А у Охитеки перед внутренним взором встала вдруг картина: он прячется в снежной яме, вырытой с помощью подбитого флайера, который еле ездит. И отчаянно боится, что остался где-то на снегу след к ненадежному убежищу. И ракетой в дом тогда действительно стреляли… разбомбили дом Кэтери – товарки по несчастью.
– И бочок болел, - Алита прижала ладошку к боку.
Охитека с трудом скрыл изумление и испуг. Дочь указывала аккурат на то место, куда его некогда ранили. Да, была царапина – но он помнил, как она болела.
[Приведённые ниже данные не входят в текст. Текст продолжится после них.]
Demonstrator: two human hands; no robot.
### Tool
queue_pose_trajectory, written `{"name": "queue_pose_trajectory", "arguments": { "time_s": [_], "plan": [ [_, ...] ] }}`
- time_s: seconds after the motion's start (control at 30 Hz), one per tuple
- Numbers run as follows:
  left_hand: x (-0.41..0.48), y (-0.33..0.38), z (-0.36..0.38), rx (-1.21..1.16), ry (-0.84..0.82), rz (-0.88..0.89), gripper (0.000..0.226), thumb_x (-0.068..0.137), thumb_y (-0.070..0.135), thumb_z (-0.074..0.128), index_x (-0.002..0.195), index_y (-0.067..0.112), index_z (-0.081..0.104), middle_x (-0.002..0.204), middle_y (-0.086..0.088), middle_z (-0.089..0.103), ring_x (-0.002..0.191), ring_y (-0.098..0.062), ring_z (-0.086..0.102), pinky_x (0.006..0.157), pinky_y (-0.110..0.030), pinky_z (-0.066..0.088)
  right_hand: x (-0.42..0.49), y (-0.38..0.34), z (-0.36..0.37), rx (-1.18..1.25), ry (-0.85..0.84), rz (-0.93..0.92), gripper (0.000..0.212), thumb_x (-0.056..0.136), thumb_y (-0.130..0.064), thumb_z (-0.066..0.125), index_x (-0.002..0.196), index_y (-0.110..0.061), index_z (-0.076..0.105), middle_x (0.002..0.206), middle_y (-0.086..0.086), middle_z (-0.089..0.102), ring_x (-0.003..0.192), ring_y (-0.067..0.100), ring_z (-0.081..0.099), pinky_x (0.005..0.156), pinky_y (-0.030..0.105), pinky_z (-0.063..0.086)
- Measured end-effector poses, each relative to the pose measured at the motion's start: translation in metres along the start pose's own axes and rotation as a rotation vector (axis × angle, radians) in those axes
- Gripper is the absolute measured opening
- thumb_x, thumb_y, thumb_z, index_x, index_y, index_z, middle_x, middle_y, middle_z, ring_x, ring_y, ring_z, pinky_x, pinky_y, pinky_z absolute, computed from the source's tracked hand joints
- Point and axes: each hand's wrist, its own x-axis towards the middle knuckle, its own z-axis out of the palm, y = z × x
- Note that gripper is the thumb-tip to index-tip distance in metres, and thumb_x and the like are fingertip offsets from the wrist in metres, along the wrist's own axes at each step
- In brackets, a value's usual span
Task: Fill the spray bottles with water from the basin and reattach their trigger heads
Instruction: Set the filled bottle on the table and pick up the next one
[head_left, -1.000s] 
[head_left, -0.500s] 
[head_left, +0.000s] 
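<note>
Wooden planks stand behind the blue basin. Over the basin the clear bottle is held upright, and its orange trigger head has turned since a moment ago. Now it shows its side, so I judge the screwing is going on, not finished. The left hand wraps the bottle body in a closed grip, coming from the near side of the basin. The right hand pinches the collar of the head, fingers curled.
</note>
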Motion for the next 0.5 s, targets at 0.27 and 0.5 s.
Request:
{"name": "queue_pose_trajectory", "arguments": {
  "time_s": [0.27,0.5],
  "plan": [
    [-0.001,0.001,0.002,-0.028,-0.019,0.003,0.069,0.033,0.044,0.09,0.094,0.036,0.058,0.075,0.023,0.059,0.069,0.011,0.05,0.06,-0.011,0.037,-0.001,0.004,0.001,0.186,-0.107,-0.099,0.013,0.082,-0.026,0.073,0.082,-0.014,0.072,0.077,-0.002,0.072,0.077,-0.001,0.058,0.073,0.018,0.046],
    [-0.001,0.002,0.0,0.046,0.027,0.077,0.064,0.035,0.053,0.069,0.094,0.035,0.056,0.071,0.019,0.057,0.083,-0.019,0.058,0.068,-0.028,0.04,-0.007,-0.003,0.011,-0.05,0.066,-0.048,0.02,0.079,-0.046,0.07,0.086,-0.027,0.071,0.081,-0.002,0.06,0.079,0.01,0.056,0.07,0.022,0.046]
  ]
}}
Что за?..
– Но сейчас-то ты не в сугробе, - проговорила ласково Ловелла. – Ты с нами. И никто не стреляет ракетами. А бочок еще болит?
– Да, это просто сон, - малышка кивнула. – Больше не болит. Во сне болел.
Охитека встряхнулся. Нашел время впадать в задумчивость!
Вдвоем с Ловеллой они кое-как успокоили дочь и уложили ее снова. Лишь дождавшись, когда малышка уснет, осторожно вышли. Дверь прикрывать плотно не стали. Торшер выключили, но включили такой же в холле номера. Если Алита снова проснется – увидит свет и выбежит из спальни.
Охитека, поняв, что не уснет, направился к бару.
– Не нравятся мне эти сны, - проворчала Ловелла, плюхаясь в кресло. – Мне тоже налей чего-нибудь.
– Не крепкого, - припечатал он, и она насмешливо фыркнула. – То есть – это не первый раз? Были еще сны?
– Были, - жена вздохнула. – Ей постоянно снятся какие-то перестрелки, погони, ловушки. То она где-то застряла, то ее кто-то ищет. Это все после того, как наш дом взорвали! Она ведь видела выпуск новостей. Врач говорит, это впечатлительность, и со временем все пройдет, - она примолкла.
Охитека разлил напиток. Раз уж ей решил наливать слабое – самому тоже не стоило пить крепкое. Да и алкоголь – не выход. Для конца четного оборота хватит и слабого вина.
Ловелла кивнула, принимая стакан. Пригубила задумчиво.